Pipelines are used for carrying a number of materials, particularly liquids, such as crude petroleum and gases. Often, these pipelines are very extensive, some times ranging over distances of hundreds of miles and long stretches of these pipelines are located a long way from habitations, rendering them not readily accessible if repairs should be needed. If there is a leak in the pipeline, this can usually only be discovered if there is a change of the delivery flow at the receiving end of the pipe, where a liquid is concerned or a drop in pressure at the receiving end of the pipe if a gas is concerned. By the time there is a noticeable change in these parameters, the leak may well have been in existence for a considerable time and, if the leak is relatively small, not until the next time the pipeline is due for a routine check. Thus, considerable amounts of fluid may have escaped with a possible deleterious effect on the local ecology.

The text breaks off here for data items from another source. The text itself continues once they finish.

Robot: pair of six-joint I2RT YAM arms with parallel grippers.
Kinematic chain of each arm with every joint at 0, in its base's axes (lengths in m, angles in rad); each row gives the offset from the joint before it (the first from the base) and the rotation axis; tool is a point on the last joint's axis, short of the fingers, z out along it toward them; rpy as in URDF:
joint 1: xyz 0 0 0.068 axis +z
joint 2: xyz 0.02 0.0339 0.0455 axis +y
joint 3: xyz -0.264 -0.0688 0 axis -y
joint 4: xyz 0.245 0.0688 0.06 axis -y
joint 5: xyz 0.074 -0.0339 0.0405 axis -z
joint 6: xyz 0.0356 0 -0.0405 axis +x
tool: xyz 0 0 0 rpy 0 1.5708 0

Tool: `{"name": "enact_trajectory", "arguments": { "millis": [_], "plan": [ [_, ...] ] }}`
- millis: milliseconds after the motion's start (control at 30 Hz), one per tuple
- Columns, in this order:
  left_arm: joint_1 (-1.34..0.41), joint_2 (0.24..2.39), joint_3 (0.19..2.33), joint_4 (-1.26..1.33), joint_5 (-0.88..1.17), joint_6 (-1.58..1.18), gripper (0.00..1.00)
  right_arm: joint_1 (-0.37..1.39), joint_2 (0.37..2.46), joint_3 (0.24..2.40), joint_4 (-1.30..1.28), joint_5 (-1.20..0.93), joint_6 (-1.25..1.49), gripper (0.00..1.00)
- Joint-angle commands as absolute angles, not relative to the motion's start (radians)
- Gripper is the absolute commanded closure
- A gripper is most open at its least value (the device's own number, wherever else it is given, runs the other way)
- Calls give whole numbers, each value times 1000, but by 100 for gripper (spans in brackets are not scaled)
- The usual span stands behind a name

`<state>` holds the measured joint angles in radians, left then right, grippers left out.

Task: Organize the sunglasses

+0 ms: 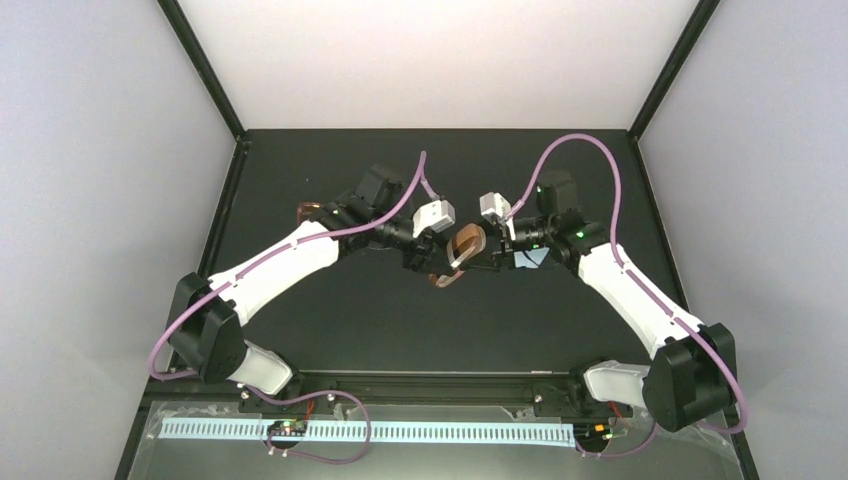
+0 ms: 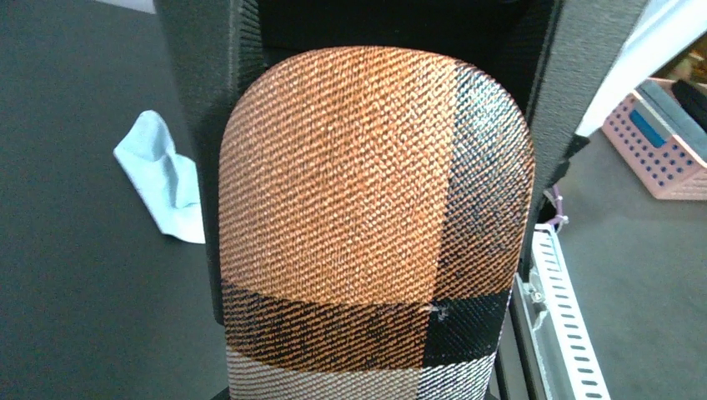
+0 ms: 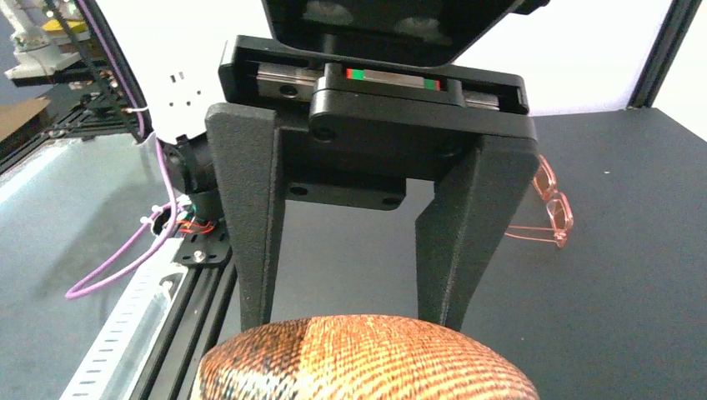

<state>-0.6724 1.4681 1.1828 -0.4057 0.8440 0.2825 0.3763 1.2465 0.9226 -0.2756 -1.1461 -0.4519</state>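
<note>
The brown woven case (image 1: pixel 467 244) with black and pale stripes hangs above the mat's middle, between my two grippers. It fills the left wrist view (image 2: pixel 367 208) and the bottom of the right wrist view (image 3: pixel 367 358). My left gripper (image 1: pixel 441 252) is shut on one end; its fingers (image 3: pixel 254 250) straddle the case in the right wrist view. My right gripper (image 1: pixel 491 248) is shut on the other end; its fingers (image 2: pixel 190 125) flank the case in the left wrist view. The reddish sunglasses (image 3: pixel 552 204) lie folded on the mat at the far left, partly hidden behind the left arm (image 1: pixel 308 211).
A small light-blue cloth (image 1: pixel 531 259) lies on the mat under the right gripper, and also shows in the left wrist view (image 2: pixel 162 179). A white slotted rail (image 1: pixel 380 432) runs along the near edge. A pink box (image 2: pixel 659 142) stands off the table.
</note>
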Motion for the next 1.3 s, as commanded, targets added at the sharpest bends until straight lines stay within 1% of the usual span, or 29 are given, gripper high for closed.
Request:
{"name": "enact_trajectory", "arguments": {
  "millis": [0, 100, 200, 367, 500, 867, 1100, 1267],
  "plan": [
    [-672, 1429, 1180, -388, 1040, 333, 98, 374, 1273, 964, -417, -1118, -666, 47],
    [-672, 1425, 1175, -400, 1053, 357, 98, 364, 1287, 980, -458, -1134, -699, 48],
    [-673, 1422, 1171, -403, 1051, 369, 99, 345, 1295, 983, -422, -1115, -633, 48],
    [-672, 1423, 1170, -403, 1044, 379, 98, 337, 1294, 972, -303, -941, -470, 48],
    [-671, 1419, 1173, -408, 1047, 382, 98, 321, 1315, 968, -288, -887, -448, 47],
    [-658, 1405, 1175, -422, 1085, 394, 99, 307, 1361, 968, -369, -885, -596, 44],
    [-654, 1407, 1173, -427, 1130, 402, 99, 307, 1340, 927, -388, -929, -717, 48],
    [-651, 1414, 1177, -461, 1214, 442, 98, 290, 1312, 883, -386, -969, -808, 49]
  ]
}}
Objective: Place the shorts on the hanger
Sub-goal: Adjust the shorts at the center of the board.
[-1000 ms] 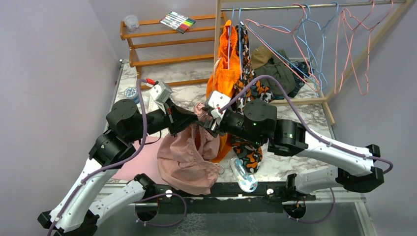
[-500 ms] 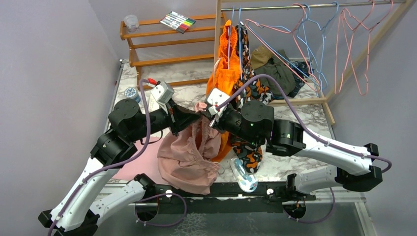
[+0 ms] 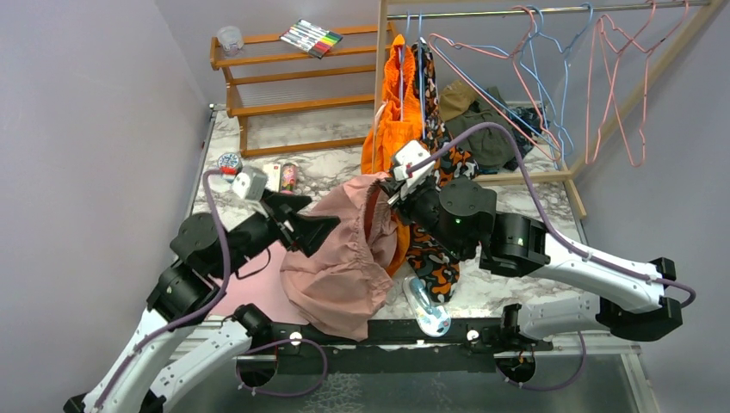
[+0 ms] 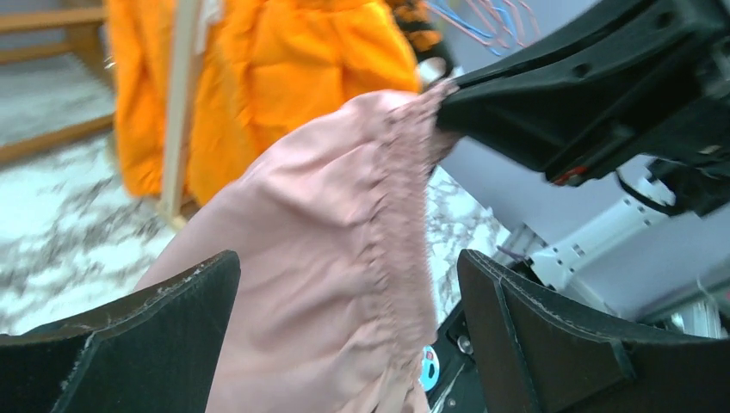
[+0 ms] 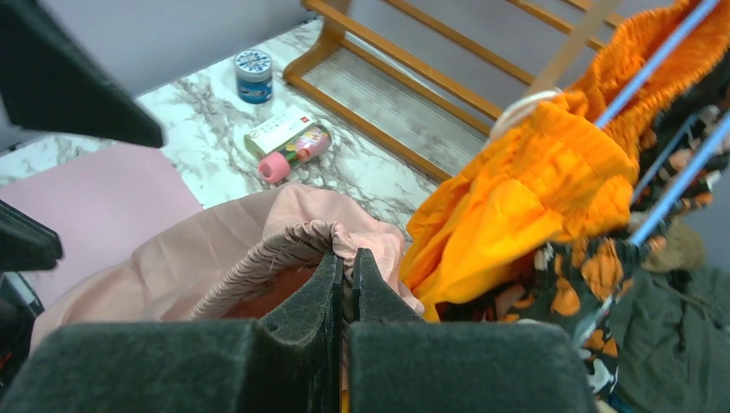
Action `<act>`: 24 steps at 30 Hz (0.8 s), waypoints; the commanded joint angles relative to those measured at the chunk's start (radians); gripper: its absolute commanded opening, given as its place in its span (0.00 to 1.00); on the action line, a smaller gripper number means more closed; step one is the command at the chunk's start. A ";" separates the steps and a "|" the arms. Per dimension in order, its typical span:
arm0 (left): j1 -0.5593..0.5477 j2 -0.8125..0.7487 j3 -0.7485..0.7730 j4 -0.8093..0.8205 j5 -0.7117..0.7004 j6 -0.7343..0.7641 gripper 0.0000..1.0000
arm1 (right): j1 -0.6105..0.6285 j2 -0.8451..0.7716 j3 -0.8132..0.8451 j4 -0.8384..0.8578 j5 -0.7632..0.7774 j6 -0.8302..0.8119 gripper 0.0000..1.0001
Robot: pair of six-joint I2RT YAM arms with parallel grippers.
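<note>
The shorts (image 3: 340, 262) hang in mid-air over the near middle of the table (image 3: 516, 297), waistband stretched open toward the far side. The right gripper (image 5: 346, 258) has its fingers pinched tight on the gathered waistband at the top. The left gripper (image 3: 312, 232) sits at the shorts' left edge, fingers spread wide with the pink cloth between them, unclamped. Just behind hangs an orange garment (image 3: 392, 129). Pink wire hangers (image 3: 592, 86) hang on the rail at the far right, well apart.

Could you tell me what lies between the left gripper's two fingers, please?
The shorts: their pink fabric and gathered waistband fill the gap between the left gripper's open fingers, as the left wrist view shows.
</note>
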 commanded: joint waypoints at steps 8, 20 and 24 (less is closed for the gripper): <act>0.000 -0.363 -0.353 0.083 -0.130 -0.341 0.86 | -0.001 -0.072 -0.096 0.161 0.229 0.238 0.01; 0.000 -0.076 -0.262 0.050 0.052 -0.203 0.88 | -0.005 0.025 -0.076 0.240 0.227 0.263 0.01; 0.000 -0.056 -0.265 0.029 0.033 -0.174 0.91 | -0.007 0.053 -0.074 0.244 0.216 0.263 0.01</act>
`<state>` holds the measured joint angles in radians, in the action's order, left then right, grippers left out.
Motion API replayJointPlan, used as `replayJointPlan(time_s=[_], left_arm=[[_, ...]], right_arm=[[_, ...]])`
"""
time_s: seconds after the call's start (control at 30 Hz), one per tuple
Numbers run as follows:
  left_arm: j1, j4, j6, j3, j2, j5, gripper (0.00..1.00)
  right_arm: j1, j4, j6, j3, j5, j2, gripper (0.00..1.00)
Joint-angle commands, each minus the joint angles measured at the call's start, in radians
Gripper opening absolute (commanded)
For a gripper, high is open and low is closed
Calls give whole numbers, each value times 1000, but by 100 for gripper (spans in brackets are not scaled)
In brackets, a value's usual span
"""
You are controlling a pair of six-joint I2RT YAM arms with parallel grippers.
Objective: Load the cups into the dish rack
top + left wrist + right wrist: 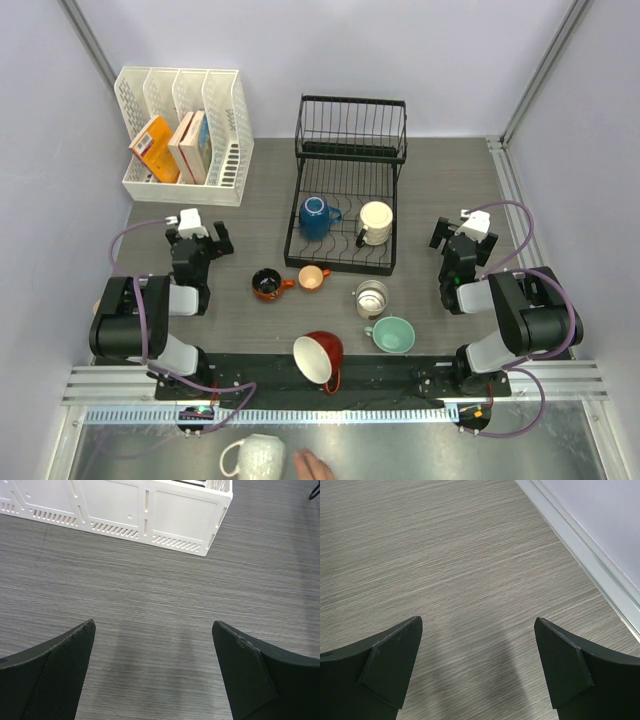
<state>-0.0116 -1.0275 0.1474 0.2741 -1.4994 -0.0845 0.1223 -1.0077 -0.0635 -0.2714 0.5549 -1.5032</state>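
The black wire dish rack [345, 190] stands at the table's back middle, with a blue mug [316, 216] and a cream mug [376, 222] in its lower tier. In front lie a black mug [266, 284], a peach mug [312, 278], a steel mug [371, 298], a teal mug [392, 335] and a red mug with white inside [320, 358]. A white mug [254, 458] sits below the table edge by a hand [316, 465]. My left gripper [197, 238] [152, 645] is open over bare table. My right gripper [462, 240] [477, 642] is open over bare table.
A white slotted file organizer [185, 135] with boxes stands at the back left; its base shows in the left wrist view [150, 515]. A metal rail [585, 560] runs along the table's right side. Grey walls close in on both sides.
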Motion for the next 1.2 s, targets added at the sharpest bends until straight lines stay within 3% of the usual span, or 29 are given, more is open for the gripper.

One the presence of a leak has been determined, it is necessary to determine where the leak has occurred so that the necessary repairs to the pipeline can be made. In the meantime, the pipeline must be shut down to avoid further leakage. Discovering the location of the leakage, particularly where the pipeline extends for hundreds of miles, can be tedious and labour intensive as a complete inspection of the pipeline has to be undertaken up to the point at which the leak is found. This is made worse in the case that the pipe is carrying a gas since, unless the leak is large, such as a visible hole in the pipe, then there may be no visible signs of the leak and the pipe may need to be pressurised to enable the leak to be detected.
The present invention seeks to overcome some or all of these difficulties by providing an automatic leak detection system which can be made sufficiently sensitive as to detect even the smallest of leaks, will be able to pinpoint the pipe section in which the leak has occurred and can be made to shut off the section of the pipe in which the leak is present.